• WHAT YOU HAVE TO DO
Retype the data below, every word of it, exactly.

• DATA BELOW
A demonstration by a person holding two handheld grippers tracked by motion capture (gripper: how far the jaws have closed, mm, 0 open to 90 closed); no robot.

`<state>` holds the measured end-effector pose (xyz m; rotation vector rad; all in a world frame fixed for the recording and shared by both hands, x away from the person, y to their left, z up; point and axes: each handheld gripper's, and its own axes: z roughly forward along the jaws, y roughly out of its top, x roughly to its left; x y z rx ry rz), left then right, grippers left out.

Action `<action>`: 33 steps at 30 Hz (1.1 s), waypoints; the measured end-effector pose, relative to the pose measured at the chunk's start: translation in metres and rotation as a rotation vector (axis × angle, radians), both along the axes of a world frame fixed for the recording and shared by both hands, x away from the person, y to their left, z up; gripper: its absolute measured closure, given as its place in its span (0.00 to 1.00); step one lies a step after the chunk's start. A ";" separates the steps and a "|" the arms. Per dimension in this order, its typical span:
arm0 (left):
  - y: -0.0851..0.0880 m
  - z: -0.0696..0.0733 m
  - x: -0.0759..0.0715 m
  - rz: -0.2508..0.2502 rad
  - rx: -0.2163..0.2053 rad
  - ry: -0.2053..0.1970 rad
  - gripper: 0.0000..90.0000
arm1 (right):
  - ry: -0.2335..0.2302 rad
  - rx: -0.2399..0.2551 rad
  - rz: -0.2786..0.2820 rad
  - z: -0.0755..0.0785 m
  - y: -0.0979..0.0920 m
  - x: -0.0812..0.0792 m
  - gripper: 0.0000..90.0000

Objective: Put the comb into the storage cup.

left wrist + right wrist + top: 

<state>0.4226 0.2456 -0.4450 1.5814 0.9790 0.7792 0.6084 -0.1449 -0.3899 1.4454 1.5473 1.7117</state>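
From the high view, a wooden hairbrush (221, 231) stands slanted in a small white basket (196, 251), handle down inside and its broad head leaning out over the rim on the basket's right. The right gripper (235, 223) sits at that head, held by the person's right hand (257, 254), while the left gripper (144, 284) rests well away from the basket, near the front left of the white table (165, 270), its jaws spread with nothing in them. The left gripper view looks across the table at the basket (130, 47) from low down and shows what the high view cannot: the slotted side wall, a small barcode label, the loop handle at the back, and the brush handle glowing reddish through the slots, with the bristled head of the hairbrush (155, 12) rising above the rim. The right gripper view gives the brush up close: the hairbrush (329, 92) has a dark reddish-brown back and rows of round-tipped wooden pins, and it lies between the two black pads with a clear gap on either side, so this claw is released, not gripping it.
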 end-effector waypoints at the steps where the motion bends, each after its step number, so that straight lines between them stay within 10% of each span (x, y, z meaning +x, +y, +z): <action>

• REPLY TO THE EXERCISE
A demonstration by a person holding two handheld grippers tracked by motion capture (gripper: how far the jaws have closed, mm, 0 open to 90 closed); no robot.

`<state>` holds the measured end-effector pose (xyz m; rotation vector rad; all in a world frame fixed for the recording and shared by both hands, x away from the person, y to their left, z up; point and axes: each handheld gripper's, and its own axes: z roughly forward along the jaws, y roughly out of its top, x roughly to its left; x y z rx ry rz), left then right, grippers left out.

Action `<action>`: 33 steps at 30 Hz (1.1 s), waypoints; the measured end-effector pose, relative to the pose measured at the chunk's start: translation in metres and rotation as a rotation vector (axis × angle, radians), both along the axes of a world frame fixed for the recording and shared by both hands, x away from the person, y to their left, z up; gripper: its absolute measured closure, given as its place in its span (0.00 to 1.00); step one lies a step after the chunk's start. A ";" separates the steps and a "|" the arms. Per dimension in this order, its typical span:
arm0 (left):
  - y: -0.0851..0.0880 m
  - z: -0.0696..0.0733 m
  - x: -0.0759..0.0715 m
  - rz: -0.2508..0.2502 rad
  - rx: -0.2163..0.2053 rad
  - ry: -0.2053..0.1970 rad
  - gripper: 0.0000..90.0000
arm1 (right):
  - ry: -0.2335..0.2302 rad
  - rx: -0.2399..0.2551 rad
  - rz: -0.2786..0.2820 rad
  - z: -0.0755..0.0785 m
  - y: -0.0979..0.0920 m
  - x: -0.0812..0.0792 m
  - gripper: 0.0000..90.0000

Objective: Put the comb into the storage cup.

left wrist + right wrist + top: 

<state>0.4226 0.2456 -0.4450 1.5814 0.9790 0.7792 0.6084 -0.1449 -0.3899 1.4454 1.5473 1.7117</state>
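From the high view, a wooden hairbrush (221, 231) stands slanted in a small white basket (196, 251), handle down inside and its broad head leaning out over the rim on the basket's right. The right gripper (235, 223) sits at that head, held by the person's right hand (257, 254), while the left gripper (144, 284) rests well away from the basket, near the front left of the white table (165, 270), its jaws spread with nothing in them. The left gripper view looks across the table at the basket (130, 47) from low down and shows what the high view cannot: the slotted side wall, a small barcode label, the loop handle at the back, and the brush handle glowing reddish through the slots, with the bristled head of the hairbrush (155, 12) rising above the rim. The right gripper view gives the brush up close: the hairbrush (329, 92) has a dark reddish-brown back and rows of round-tipped wooden pins, and it lies between the two black pads with a clear gap on either side, so this claw is released, not gripping it.
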 end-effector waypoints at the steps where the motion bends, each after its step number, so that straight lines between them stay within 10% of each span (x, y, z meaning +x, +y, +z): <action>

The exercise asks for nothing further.